Carmel Valley sounds like something lifted from the game of Candy Land, with a promise of Lollipop Woods and Gumdrop Pass. And the valley did provide a sweet respite from the Monopoly of fog clinging to its coastal kin. In Steinbeck's Cannery Row, Mack and the boys come down from Monterey, make the same turnoff I did, and find that "luck blossomed from the first." They scoop up carrots fallen from a vegetable truck. Their Model T runs over a rooster. They pluck a bay leaf from a tree and turn their quarry into a gourmet meal. Today food remains one of the delights of the valley, from the Covey at Quail Lodge, the award-winning restaurant at the western end, to a clutch of less formal spots in Carmel Valley Village, 15 miles inland along Carmel Valley Road. But it was the sun that provided my first and most welcome sustenance. Steinbeck describes Mack shivering when he first feels its warmth; I simply basked, a heliotrope rewarded at long last.
There's a touch of Europe in the Tuscan ochers and Black Forest greens quilted onto the hills, hills that beg to be scaled on horseback, mountain bike, or your own two feet. The landscape is by turns overgrown and meticulously cultivated. Vineyards bring systematized serenity to great swaths of the floodplain and lower hills, while coastal live oaks reach out from either side of Carmel Valley Road, their branches sometimes clasping one another and turning the backbone of the valley into an arboreal arcade.
When I finally reached the tourist office in Carmel Valley Village, a puckish woman urged me to "go take a hike"—in Garland Ranch Regional Park, with its 4,500 acres of forest, chaparral, and grassland. If I'd bought a tie at the Talbott factory outlet, one of the shops in the village, I'd have soon found myself loosening it, as workaday California is still everywhere in evidence. For each BMW down from Silicon Valley, I spotted a half-dozen pickup trucks. Over breakfast at the Café Villagio, I overheard a smoke jumper talking about where he would be parachuting next.
A kind of shabby luxury marks the restaurants, shops, and hostelries of the village, where the midpriced Hidden Valley Inn and Carmel Valley Lodge may be laid out like motor courts, but provide top-end comfort. Several businesses have set up shop in repurposed taverns, banks, and creamery buildings, the latter re-minding visitors that it was here in the 1850s that Maria Juana Boronda, a mother of 15 children, first whipped up her queso del pais. A Monterey businessman named Jacks brought "country cheese" to a wider market, the locals say, by loaning himself the recipe and immortalizing it with his name as Monterey Jack.
But where once the valley produced pears and cattle along with that legendary cheese, now its gustatory delights come from dishes that match the surrounding landscape. There's Spain in the tropical fruit gazpacho at the Corkscrew Café; Italy only a few steps away at the Sole Mio Ristorante; and Switzerland's Ticino at the Lugano Swiss Bistro, in the Barnyard mall at the mouth of the valley, where you'll run into seaside Carmelites who know that fondue is great fog food.

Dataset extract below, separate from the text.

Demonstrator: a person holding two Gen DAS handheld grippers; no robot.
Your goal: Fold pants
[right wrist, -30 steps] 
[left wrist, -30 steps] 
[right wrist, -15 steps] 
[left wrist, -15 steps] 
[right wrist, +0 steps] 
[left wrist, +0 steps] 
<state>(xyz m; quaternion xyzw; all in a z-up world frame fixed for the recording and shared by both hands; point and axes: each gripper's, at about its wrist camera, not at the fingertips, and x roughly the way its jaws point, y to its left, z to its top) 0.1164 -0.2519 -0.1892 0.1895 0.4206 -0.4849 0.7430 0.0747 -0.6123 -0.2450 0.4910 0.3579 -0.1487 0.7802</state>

At my favorite spot in the village, Café Rustica, the fare ranges all over the continent. German chef Paulo Kautz serves flammeküche, an Alsatian delectation, with a California twist (red onions and prosciutto, not white ones and bacon, surmount flat bread slathered with crème fraîche), while a warm brioche bread pudding bathed in apricot and raspberry coulis simply tastes otherworldly.

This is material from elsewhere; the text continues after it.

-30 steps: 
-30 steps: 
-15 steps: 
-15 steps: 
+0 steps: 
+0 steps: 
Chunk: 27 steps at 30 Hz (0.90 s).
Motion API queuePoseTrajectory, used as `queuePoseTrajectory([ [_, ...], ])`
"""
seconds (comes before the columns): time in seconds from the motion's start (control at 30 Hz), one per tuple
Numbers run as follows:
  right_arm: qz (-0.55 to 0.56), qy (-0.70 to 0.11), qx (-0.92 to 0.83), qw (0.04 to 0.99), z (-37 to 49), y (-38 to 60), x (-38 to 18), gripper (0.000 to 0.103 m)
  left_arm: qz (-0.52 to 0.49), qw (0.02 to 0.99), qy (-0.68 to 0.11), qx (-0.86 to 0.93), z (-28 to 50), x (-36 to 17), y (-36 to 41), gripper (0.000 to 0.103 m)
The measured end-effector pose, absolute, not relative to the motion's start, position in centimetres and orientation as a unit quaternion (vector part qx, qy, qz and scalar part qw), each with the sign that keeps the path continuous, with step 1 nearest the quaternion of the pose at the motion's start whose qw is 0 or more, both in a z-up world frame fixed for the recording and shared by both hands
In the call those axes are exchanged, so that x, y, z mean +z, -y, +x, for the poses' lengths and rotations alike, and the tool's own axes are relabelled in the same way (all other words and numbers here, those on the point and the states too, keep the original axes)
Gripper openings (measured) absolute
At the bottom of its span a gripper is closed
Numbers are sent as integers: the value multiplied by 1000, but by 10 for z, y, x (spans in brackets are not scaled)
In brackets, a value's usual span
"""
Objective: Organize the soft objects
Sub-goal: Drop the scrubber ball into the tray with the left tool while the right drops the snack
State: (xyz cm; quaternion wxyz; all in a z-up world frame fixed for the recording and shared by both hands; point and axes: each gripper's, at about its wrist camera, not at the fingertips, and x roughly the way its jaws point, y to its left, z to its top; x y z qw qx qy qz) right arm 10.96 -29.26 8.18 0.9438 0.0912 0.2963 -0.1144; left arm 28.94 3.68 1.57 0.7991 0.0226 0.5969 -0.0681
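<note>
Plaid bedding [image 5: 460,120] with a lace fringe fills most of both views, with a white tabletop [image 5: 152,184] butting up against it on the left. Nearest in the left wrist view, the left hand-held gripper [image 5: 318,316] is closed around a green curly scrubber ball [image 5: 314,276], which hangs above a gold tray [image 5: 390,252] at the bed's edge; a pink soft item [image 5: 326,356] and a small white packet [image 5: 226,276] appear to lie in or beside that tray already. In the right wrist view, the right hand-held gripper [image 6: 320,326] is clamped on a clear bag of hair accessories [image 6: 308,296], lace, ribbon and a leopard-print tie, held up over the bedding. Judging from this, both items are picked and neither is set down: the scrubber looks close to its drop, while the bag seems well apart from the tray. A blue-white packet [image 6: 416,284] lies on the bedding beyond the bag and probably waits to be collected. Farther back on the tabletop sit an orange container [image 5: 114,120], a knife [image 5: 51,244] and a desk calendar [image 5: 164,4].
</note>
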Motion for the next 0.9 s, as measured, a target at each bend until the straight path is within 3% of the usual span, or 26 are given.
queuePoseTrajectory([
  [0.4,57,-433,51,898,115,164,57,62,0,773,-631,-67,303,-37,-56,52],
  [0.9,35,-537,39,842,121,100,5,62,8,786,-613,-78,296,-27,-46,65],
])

In an act of good sense, most of the valley's wineries have colluded in locating their tasting rooms within a few steps of one another in the center of the village. This assures that no one, lightheaded from a sip or two too many, should nod off at the wheel as the road twists and turns farther down the valley.
But this is also a welcome convenience to the visitor, who can take in six establishments without having once to get back in the car. I'd heard of pub crawls. In Carmel Valley Village, it's possible to do a room crawl.

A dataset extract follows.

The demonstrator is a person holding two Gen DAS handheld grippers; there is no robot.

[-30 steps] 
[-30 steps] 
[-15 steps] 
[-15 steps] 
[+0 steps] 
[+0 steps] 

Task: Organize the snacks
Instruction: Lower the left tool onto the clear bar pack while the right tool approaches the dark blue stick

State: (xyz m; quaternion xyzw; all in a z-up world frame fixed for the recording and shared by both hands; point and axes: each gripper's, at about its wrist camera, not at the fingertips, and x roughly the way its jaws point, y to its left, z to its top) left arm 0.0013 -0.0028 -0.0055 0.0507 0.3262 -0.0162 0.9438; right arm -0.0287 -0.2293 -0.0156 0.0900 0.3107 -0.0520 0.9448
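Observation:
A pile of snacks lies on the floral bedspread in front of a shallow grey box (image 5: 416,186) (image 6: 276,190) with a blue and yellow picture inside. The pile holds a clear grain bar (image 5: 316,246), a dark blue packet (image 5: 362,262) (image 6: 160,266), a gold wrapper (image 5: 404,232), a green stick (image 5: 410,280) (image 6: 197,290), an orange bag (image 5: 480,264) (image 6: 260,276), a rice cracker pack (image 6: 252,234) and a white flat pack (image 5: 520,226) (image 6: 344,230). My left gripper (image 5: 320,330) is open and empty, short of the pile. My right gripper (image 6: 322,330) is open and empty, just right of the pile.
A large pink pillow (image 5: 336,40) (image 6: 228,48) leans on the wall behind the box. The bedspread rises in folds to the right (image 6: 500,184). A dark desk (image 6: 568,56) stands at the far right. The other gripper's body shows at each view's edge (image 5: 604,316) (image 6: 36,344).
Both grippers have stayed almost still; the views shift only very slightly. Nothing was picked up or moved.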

Of those six tasting rooms, the most unusual is the most recent to open, Château Sinnet, where I sampled chocolates and olives carefully chosen to complement particular wines. (The garlic-stuffed olive goes with the chardonnay, and the tiramisu chocolate caramel with the cabernet. Or, I'm sure, the other way around.)
Mack's shiver from the sun, perhaps even Steinbeck's decision to pack so much of his characters' good fortune into Chapter 13 of Cannery Row, should have prepared me for all the paradox, misnomer, and odd juxtaposition I found in the valley. At the spa at extravagant new Bernardus Lodge—it's a temple of warming pools, open hearths, and earth tone comfort—the masseuse who somehow knew where to find the very deepest parts of my musculature went by the name Zenith. On a winery tour at Château Julien Wine Estate, I watched red grapes being crushed, only to be told that they're really being massaged, for crushing would damage the must—the pulp, juice, and skin that confer on the fermenting juice its body, flavor, and tannin. And while some jokers may be wild, Joker, my mount for a trail ride in the hills above Carmel Valley Ranch Resort late one afternoon, turned out to be the most acquiescent of creatures.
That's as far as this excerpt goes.